▶ [Exercise details]: For this exercise, write out the whole listing below exactly, omitting its images.

────────────────────────────────────────

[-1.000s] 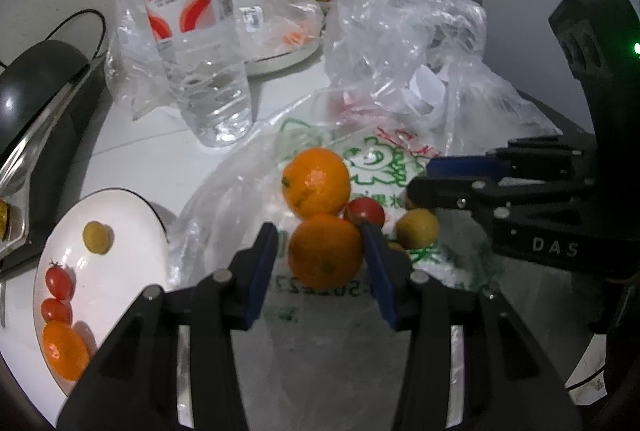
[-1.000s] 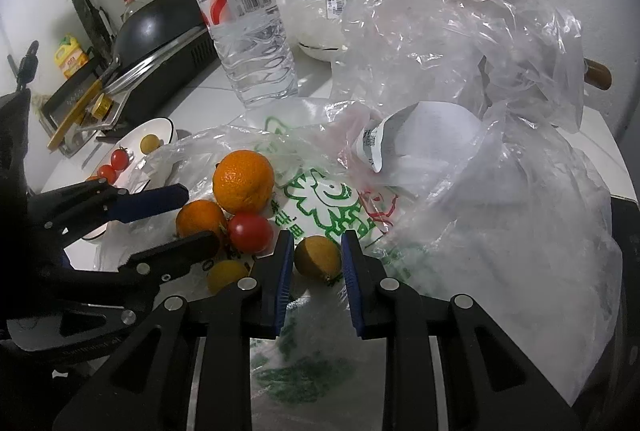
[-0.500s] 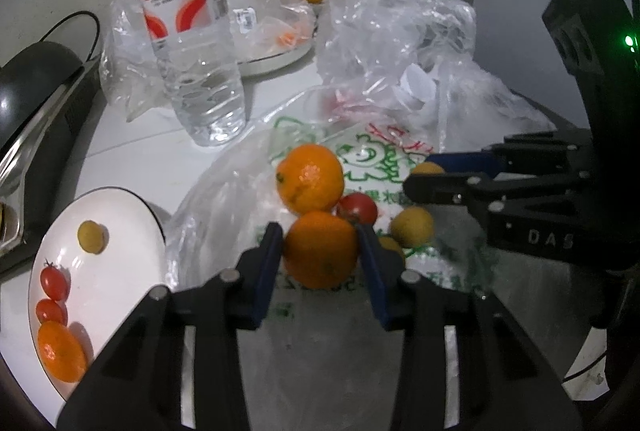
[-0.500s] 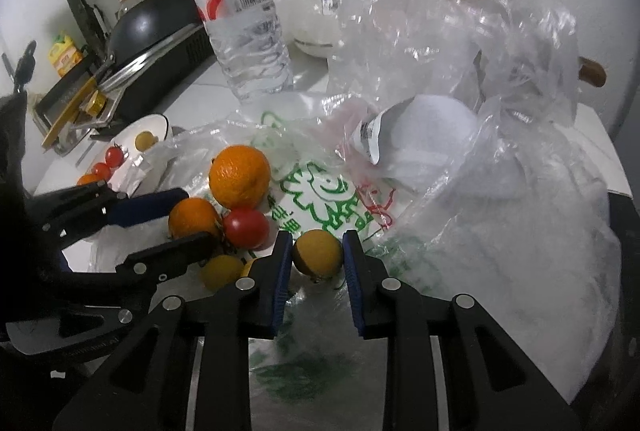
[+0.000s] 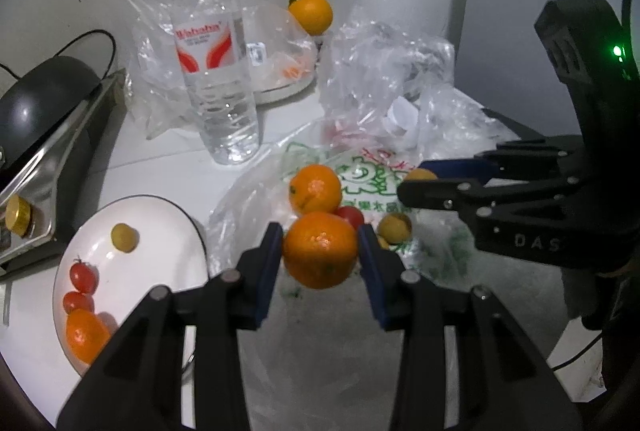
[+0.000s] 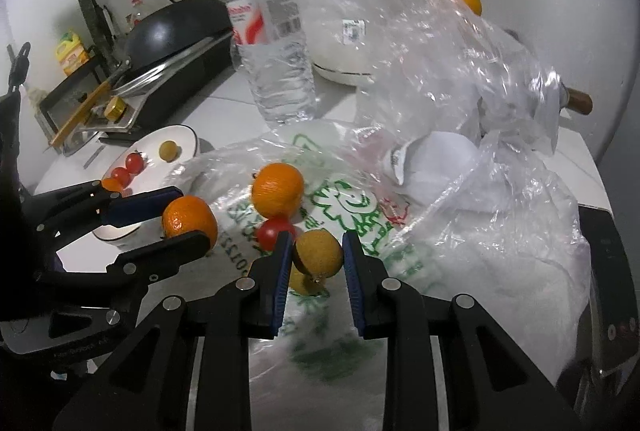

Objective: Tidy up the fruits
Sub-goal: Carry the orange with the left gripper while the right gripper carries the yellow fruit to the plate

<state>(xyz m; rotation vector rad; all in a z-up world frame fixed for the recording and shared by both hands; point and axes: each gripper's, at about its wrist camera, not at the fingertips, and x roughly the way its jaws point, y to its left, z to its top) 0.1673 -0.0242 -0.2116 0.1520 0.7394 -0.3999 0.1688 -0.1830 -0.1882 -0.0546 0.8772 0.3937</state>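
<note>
Seen from two wrist cameras over a cluttered white desk [image 5: 168, 167]. Left claw [image 5: 320, 251] clamped on an orange [image 5: 320, 255], blue pads pressed to both its sides, fruit apparently lifted just clear of the printed plastic bag [image 5: 372, 187] beneath. Right claw [image 6: 316, 257] clamped likewise on a small yellow-brown fruit [image 6: 319, 251], held squarely between the pads, a little above the bag. Left behind on the bag, just past both claws: a second orange [image 5: 315, 189], a red cherry tomato [image 5: 351, 215] touching it, and another small yellow fruit [image 5: 395, 227]. Off to the left claw's side, near the bag's edge: a white plate [image 5: 152, 231] already bearing a small yellow fruit, two cherry tomatoes and an orange, likely the place for sorted fruit. Behind, an upright water bottle [image 5: 216, 71], crumpled clear bags and one more orange [image 5: 311, 13] by the wall. To do this step well, probably: both grips kept firm, fruit raised well clear of the loose plastic so nothing snagged or dragged, each piece then carried over a bare part of the plate and set down low before release, away from the rim, so nothing rolled off.
</note>
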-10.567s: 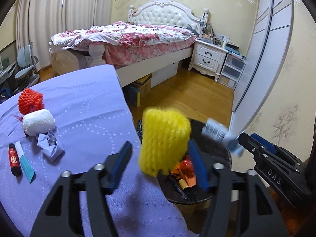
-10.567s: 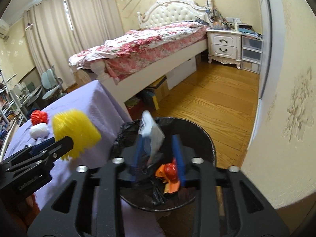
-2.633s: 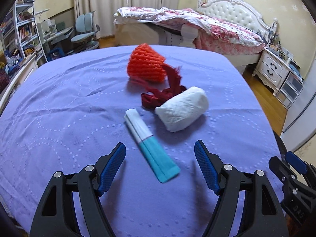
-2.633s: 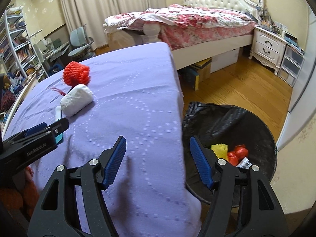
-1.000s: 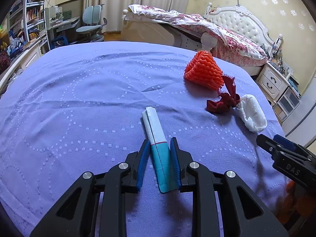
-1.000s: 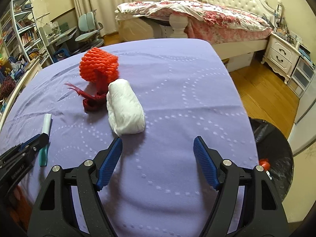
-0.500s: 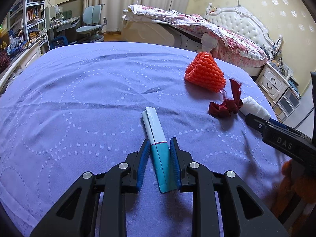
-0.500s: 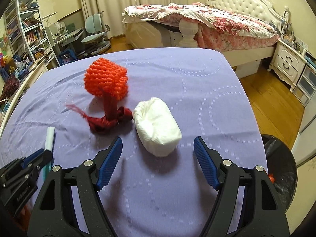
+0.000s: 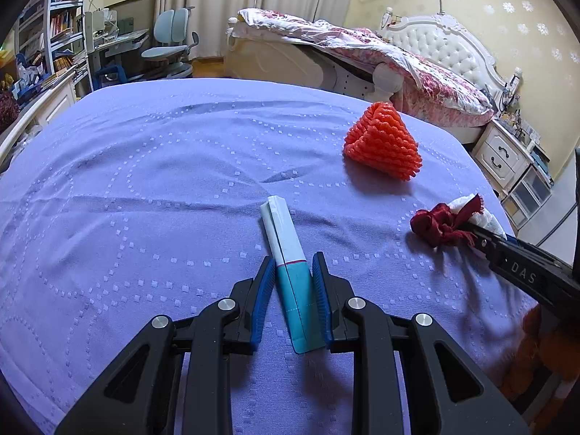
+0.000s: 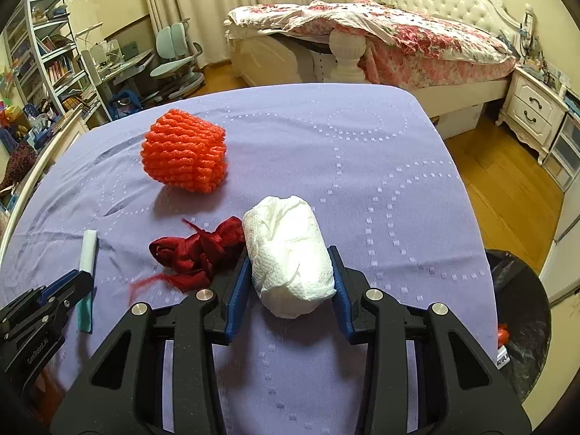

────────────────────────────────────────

▶ [Task answer]:
[-1.000s] 
[-1.000s] 
[-0.500s] 
[-0.500s] 
[+0.000s] 
[+0.000s] 

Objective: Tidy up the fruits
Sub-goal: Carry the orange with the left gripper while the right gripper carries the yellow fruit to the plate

<state>(xyz m; rotation vector rad; all in a z-up world frame fixed for the recording and shared by both hands; point and axes: each gripper's, at about its wrist camera, not at the fingertips, and x roughly the way its jaws point, y to its left, z to its top) 0.1673 -0.0242 -0.2116 0.1520 0.7394 -0.3999 0.1688 -0.1830 -0.1882 -0.0546 0.8772 0.3937</state>
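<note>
Seen from two wrist cameras over a cluttered white desk [image 5: 168, 167]. Left claw [image 5: 320, 251] clamped on an orange [image 5: 320, 255], blue pads pressed to both its sides, fruit apparently lifted just clear of the printed plastic bag [image 5: 372, 187] beneath. Right claw [image 6: 316, 257] clamped likewise on a small yellow-brown fruit [image 6: 319, 251], held squarely between the pads, a little above the bag. Left behind on the bag, just past both claws: a second orange [image 5: 315, 189], a red cherry tomato [image 5: 351, 215] touching it, and another small yellow fruit [image 5: 395, 227]. Off to the left claw's side, near the bag's edge: a white plate [image 5: 152, 231] already bearing a small yellow fruit, two cherry tomatoes and an orange, likely the place for sorted fruit. Behind, an upright water bottle [image 5: 216, 71], crumpled clear bags and one more orange [image 5: 311, 13] by the wall. To do this step well, probably: both grips kept firm, fruit raised well clear of the loose plastic so nothing snagged or dragged, each piece then carried over a bare part of the plate and set down low before release, away from the rim, so nothing rolled off.
</note>
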-10.567s: 
-10.567s: 
-2.633s: 
-2.633s: 
-1.000s: 
-1.000s: 
-0.500s: 
-0.500s: 
+0.000s: 
+0.000s: 

That finishes the answer to the exercise.